Transcribe, word for word and without additions, each line below from the one containing "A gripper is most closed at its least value" through the one containing "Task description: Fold", both ends included.

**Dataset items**
╭──

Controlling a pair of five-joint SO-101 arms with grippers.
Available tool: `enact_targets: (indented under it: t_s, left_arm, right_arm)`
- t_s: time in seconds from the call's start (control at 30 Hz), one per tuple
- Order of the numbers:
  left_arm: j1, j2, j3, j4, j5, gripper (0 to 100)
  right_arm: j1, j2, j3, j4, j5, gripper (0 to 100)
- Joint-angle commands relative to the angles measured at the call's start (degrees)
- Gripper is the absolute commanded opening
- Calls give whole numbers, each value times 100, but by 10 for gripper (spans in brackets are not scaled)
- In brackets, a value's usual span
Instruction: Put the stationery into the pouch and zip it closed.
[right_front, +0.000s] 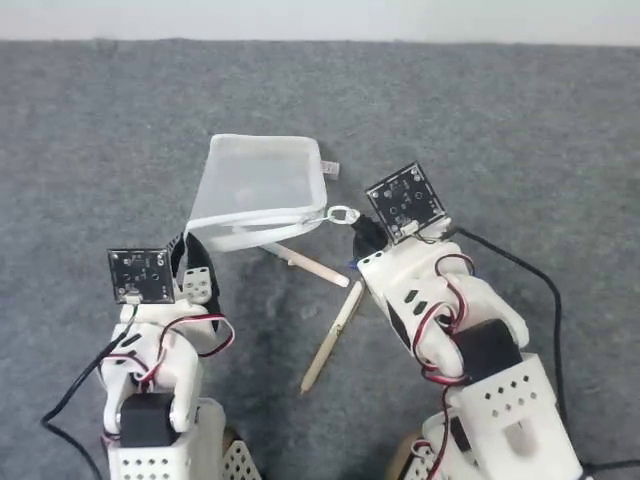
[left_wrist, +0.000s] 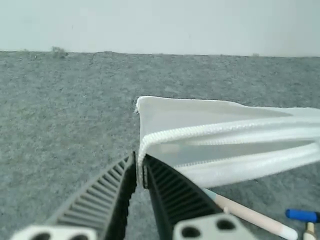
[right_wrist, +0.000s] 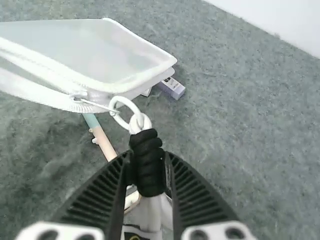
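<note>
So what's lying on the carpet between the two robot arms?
One thin beige pencil and a second beige pencil lie on the grey carpet there, by the white see-through pouch, in the high view.

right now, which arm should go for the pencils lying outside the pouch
Right, probably. The right gripper holds just the zipper pull, and both pencils lie close by it. The left gripper pinches a corner of the pouch, steadying its open mouth, so it looks better kept there.
</note>
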Motion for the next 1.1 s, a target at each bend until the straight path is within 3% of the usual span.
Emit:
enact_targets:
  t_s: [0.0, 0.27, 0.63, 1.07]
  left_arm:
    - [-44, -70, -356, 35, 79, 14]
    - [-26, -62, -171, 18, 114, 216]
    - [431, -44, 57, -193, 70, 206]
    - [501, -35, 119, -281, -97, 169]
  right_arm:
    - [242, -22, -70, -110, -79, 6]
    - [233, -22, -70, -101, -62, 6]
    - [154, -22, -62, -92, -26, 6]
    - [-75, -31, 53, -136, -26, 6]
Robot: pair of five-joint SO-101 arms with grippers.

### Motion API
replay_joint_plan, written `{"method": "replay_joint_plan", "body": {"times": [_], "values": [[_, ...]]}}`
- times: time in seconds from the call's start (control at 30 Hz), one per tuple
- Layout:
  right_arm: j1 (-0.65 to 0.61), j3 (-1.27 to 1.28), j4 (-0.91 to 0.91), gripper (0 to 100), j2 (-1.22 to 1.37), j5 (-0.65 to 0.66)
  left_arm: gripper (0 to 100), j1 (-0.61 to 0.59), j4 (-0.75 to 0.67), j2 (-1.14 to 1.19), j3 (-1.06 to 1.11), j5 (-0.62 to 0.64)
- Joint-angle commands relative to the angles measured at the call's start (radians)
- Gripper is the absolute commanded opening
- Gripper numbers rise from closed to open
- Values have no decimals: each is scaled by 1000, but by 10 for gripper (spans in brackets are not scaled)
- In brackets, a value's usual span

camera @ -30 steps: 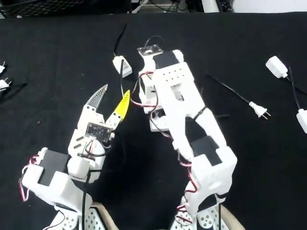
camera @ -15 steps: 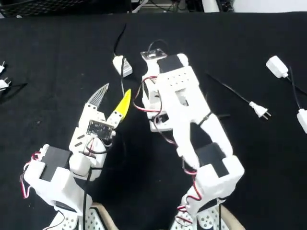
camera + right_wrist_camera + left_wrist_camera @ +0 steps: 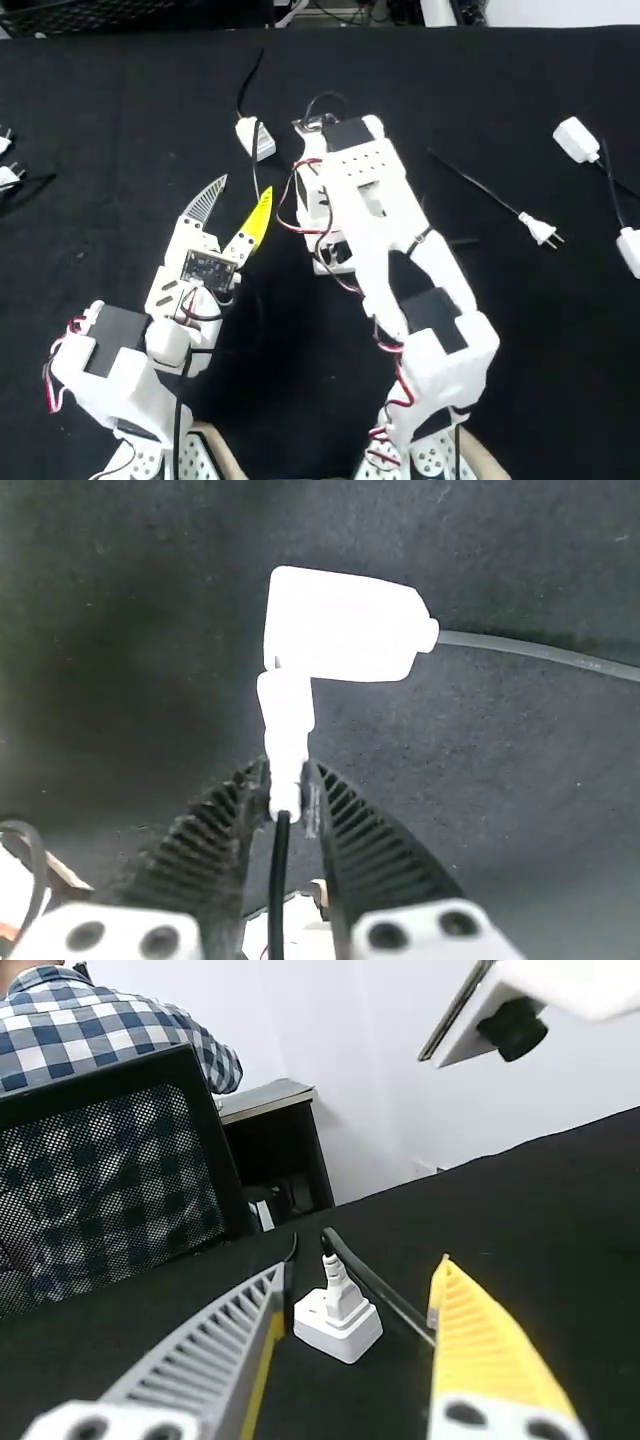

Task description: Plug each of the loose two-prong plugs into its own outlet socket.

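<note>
A white outlet socket point(image 3: 345, 625) lies on the black table with a white two-prong plug point(image 3: 285, 725) pushed into its side. My right gripper point(image 3: 287, 790) is shut on the plug's tail, where its black cord leaves. From above, the right arm point(image 3: 375, 210) covers its own gripper. A white socket point(image 3: 255, 138) with a plug point(image 3: 335, 1280) standing in it lies just left of that arm. My left gripper point(image 3: 232, 205) is open and short of this socket point(image 3: 338, 1325), with its grey finger point(image 3: 215, 1350) and yellow finger point(image 3: 480, 1350) spread wide.
A loose plug point(image 3: 541, 231) on a black cord lies right of the arms. Two more white sockets point(image 3: 577, 138) point(image 3: 630, 250) sit at the right edge. Small white plugs point(image 3: 8, 176) lie at the far left edge.
The right arm's wrist shifted a little right and toward the near side, then settled back. The left arm nudged slightly and holds still, open.
</note>
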Motion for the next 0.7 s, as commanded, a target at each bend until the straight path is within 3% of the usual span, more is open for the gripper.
{"method": "replay_joint_plan", "body": {"times": [0.0,0.67], "values": [[14,-41,15,12,-7,0,239,4,0,-3,-27,3],[51,-76,11,12,-4,6,239,18,0,2,-24,2]]}}
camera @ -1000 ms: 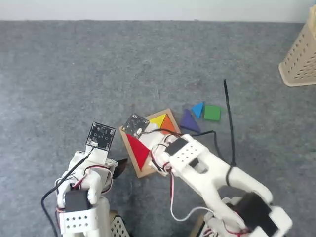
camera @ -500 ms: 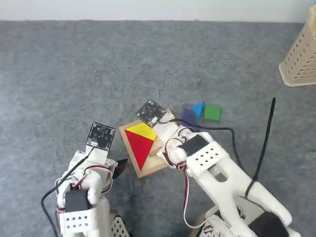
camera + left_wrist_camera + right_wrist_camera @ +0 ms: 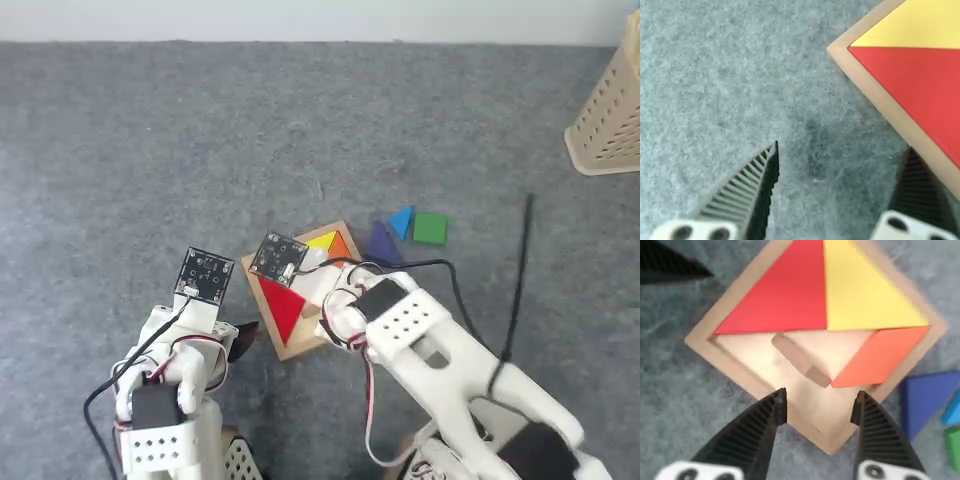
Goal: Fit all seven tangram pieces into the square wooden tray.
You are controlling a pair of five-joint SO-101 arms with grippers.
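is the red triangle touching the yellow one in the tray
Touching. The right wrist view shows the red triangle and the yellow triangle meeting along one edge, no gap, inside the tray.

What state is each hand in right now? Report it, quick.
Left hand: open, empty, at the tray edge.
Right hand: open, empty, over the tray.

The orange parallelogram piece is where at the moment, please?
Right wrist view: the orange parallelogram piece lies inside the square wooden tray, touching the yellow triangle.
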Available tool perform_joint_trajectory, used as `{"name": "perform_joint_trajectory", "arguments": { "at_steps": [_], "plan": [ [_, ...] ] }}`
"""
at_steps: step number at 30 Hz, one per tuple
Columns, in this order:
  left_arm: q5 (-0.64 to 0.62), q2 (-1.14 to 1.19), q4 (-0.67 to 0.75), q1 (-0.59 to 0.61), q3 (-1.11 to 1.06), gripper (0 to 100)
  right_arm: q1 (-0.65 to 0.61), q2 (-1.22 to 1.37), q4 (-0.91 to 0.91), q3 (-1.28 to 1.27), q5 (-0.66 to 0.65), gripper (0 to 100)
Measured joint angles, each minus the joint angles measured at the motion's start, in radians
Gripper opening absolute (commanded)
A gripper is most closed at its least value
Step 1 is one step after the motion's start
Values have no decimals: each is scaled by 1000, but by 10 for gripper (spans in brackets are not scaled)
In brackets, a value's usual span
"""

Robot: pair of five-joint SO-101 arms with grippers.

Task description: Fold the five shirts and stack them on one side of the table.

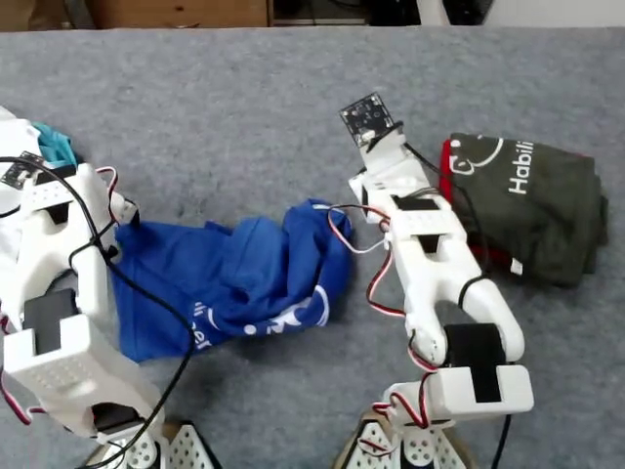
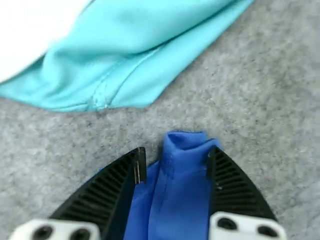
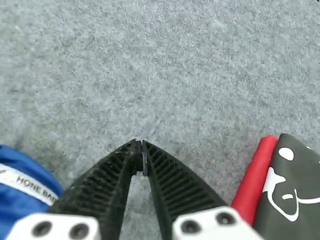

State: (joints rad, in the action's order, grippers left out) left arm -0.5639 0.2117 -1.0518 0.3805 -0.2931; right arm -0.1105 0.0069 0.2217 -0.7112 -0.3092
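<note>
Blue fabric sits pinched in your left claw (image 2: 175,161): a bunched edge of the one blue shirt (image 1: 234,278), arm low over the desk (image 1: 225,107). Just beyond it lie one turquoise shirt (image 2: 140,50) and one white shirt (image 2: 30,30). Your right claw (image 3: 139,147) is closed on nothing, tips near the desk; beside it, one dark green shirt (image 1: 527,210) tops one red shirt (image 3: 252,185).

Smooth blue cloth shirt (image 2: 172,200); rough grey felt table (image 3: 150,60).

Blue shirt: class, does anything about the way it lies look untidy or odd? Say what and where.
Yes. The blue shirt lies crumpled on the table, bunched into a hump at one end, neither flat nor folded; the left gripper pinches a fold of it.
</note>
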Motion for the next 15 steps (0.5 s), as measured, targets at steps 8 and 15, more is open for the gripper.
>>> {"name": "perform_joint_trajectory", "arguments": {
  "at_steps": [8,15],
  "plan": [
    [0,3,0,-2,0,112,-2,0,0,0,0,2],
    [0,8,15,-3,0,111,-2,0,0,0,0,2]
  ]
}}
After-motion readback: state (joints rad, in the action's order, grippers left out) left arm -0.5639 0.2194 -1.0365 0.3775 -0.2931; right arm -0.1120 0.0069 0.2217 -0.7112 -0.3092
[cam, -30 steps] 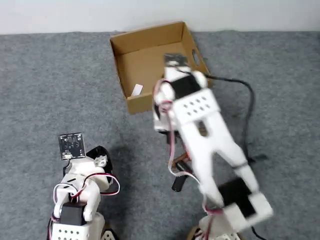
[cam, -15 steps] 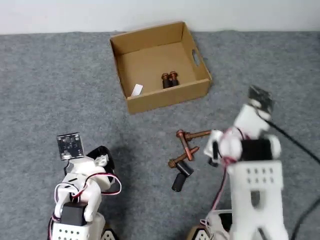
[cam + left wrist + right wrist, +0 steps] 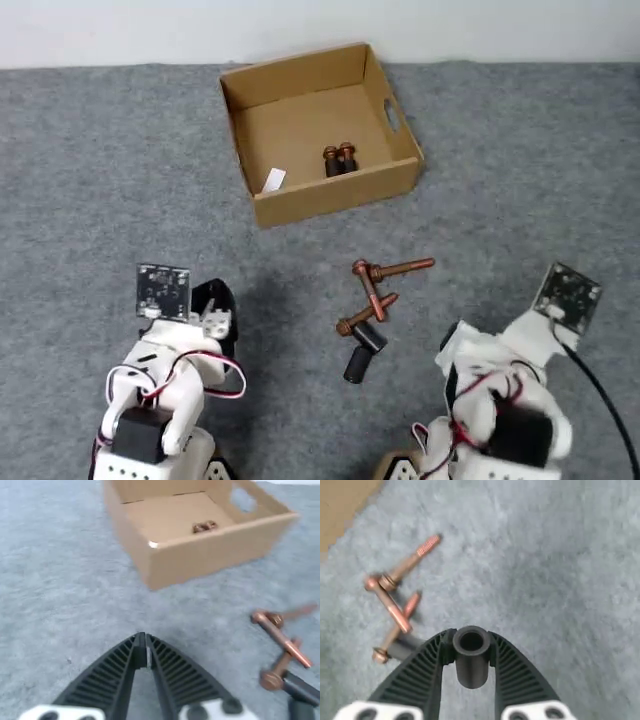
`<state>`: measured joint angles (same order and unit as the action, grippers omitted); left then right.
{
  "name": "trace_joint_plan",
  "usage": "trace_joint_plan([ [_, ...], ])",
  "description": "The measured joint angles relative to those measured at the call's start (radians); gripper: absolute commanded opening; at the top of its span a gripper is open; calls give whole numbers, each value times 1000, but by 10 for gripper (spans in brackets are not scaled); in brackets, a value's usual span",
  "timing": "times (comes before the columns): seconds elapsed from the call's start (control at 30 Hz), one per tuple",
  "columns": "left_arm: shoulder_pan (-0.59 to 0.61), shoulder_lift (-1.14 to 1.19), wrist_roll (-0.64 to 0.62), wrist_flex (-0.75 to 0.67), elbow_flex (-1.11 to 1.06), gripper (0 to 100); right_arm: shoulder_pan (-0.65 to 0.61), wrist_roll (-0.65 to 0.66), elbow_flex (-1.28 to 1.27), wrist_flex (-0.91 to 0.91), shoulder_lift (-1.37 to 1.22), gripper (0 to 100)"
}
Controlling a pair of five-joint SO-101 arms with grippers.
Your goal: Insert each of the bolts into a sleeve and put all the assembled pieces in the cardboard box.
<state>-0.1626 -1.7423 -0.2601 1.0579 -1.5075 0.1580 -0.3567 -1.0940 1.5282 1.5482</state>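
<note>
Fingers (image 3: 427, 665) of the right gripper (image 3: 471, 639) are clenched on a black sleeve (image 3: 471, 666). Its open bore faces the wrist camera, and it is held over the grey carpet (image 3: 100, 200) close to the right arm's base. The left gripper (image 3: 143, 647) hangs above bare carpet on the other side, its fingers pressed together on nothing.

A little farther out, between the two arms, lies a loose pile of three copper bolts (image 3: 368, 292) crossing one another. Two loose sleeves (image 3: 358, 366) lie at the near end of the pile, touching the nearest bolt by its head. Whether either one sits on that bolt's shank cannot be told.

Farther still, well apart from the pile, the cardboard box (image 3: 330, 195) stands with its top open and a hand slot in one side wall. Inside it, two assembled pieces (image 3: 338, 160) lie side by side against the near wall, with their copper heads toward the far side. A small white scrap (image 3: 273, 181) lies on the box floor at the near corner on the left arm's side.
</note>
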Motion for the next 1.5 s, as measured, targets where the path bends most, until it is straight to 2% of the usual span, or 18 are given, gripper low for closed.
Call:
trace_joint_plan([
  [0.2, -20, 301, -9, 5, 210, 6, 3, 3, -43, -14, 138, 8],
  [0.33, -51, 615, -81, 5, 413, 7, 3, 3, -54, -14, 189, 8],
  [0.6, -242, 1177, -322, 5, 769, 8, 3, 3, -54, -14, 259, 8],
  [0.8, -353, 1498, -384, 5, 980, 13, 3, -20, -54, -14, 259, 8],
  [1.03, -413, 1771, -419, 5, 1181, 157, 3, -28, -54, -14, 259, 8],
  [1.5, -453, 2058, -420, 23, 1375, 159, 3, -28, -61, -14, 259, 8],
])
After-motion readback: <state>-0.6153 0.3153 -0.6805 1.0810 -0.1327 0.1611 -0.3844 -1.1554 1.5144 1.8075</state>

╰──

**Task solution**
A gripper is most closed at its least value
Step 1 is one step after the motion's start
Values have no decimals: each is scaled by 1000, but by 10 for gripper (spans in brackets are not scaled)
In brackets, a value's usual span
"""

Robot: pair of five-joint SO-101 arms with grippers.

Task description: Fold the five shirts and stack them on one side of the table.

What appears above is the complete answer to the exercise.